Personal information
- Born: August 24, 1973 (age 52) Independence, Kansas, United States
- Occupation: Trainer

Horse racing career
- Sport: Horse racing
- Career wins: 224

Significant horses
- Appealing Zophie

= Scott Blasi =

American horse trainer

Scott Blasi (born August 24, 1973, in Independence, Kansas) is an American horse trainer.

==Early life==
Scott Blasi graduated from Caney Valley High School in 1992. Scott later attended Kansas State University and Oklahoma State University, majoring in pre-veterinary studies. His parents are Joel and Jeanie Blasi, and Scott has one younger sister Kristie, and two older brothers, Ray and Greg. Greg is married to Helen Pitts-Blasi and is an Outrider at Churchill Downs.

==Racing background==
Scott's father, Joel Blasi, trained Quarter Horses in Kansas at fair meets, and Scott says he grew up in the barn.
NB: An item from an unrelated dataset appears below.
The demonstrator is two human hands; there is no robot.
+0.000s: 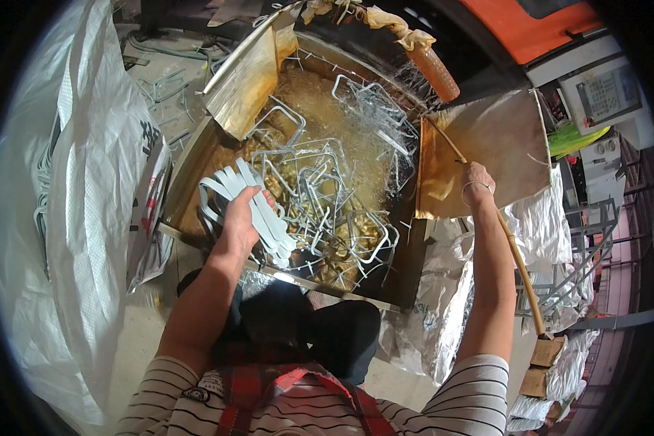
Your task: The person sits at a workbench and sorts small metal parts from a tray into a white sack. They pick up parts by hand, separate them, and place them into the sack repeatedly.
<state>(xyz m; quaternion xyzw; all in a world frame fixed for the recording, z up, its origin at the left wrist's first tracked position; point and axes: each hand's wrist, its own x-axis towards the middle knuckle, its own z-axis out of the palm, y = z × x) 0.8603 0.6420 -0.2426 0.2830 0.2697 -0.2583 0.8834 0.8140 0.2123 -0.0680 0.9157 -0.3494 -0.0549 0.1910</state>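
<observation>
My left hand (242, 218) is closed around a bundle of flat, pale grey bent handles (267, 218) at the near left of a water-filled tank (218, 235). In my right hand (477, 182), beyond the tank's right side, is a long bamboo stick (518, 259) that slants from upper left to lower right. Its far end reaches the tank's right rim. Many bent grey frames and sprue pieces (316, 201) lie tangled in the brownish water. More such frames (370, 103) sit at the far right of the tank, where water splashes over them.
A stained sheet flap (250, 82) rises at the tank's left and another stained sheet (485, 147) at its right. An orange perforated pipe (433, 71) hangs above the far side. White woven sacks (92, 191) stand left. Wrapped sacks (447, 294) and cardboard boxes (547, 351) lie right.
</observation>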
When he was 18, his father began training thoroughbreds at the now defunct Ak-Sar-Ben in Omaha, Nebraska, and Scott was also involved in the stable. "I've been around horses and racing all of my life", he said.

==Training career and achievements==
Scott is one of the assistants of Steve Asmussen and has performed duties for him which include handling the Churchill Downs and Fair Grounds divisions where the best horses such as Curlin and Rachel Alexandra were held in stables. Thanks to his training Curlin won Horse of the Year Award and also the 2007 Breeders' Cup Classic. In 2008 the same one won Dubai World Cup and retired the same year at Lane's End in Versailles, Kentucky. By July 10, 2006, Blasi was already a professional trainer and got Golden Hare, a popular horse who won 14 races in 2007 alone in North America. In 2006, Appealing Zophie won the Spinaway Stakes which were held at Saratoga Race Course, later on she claimed fourth place in Juvenile Fillies.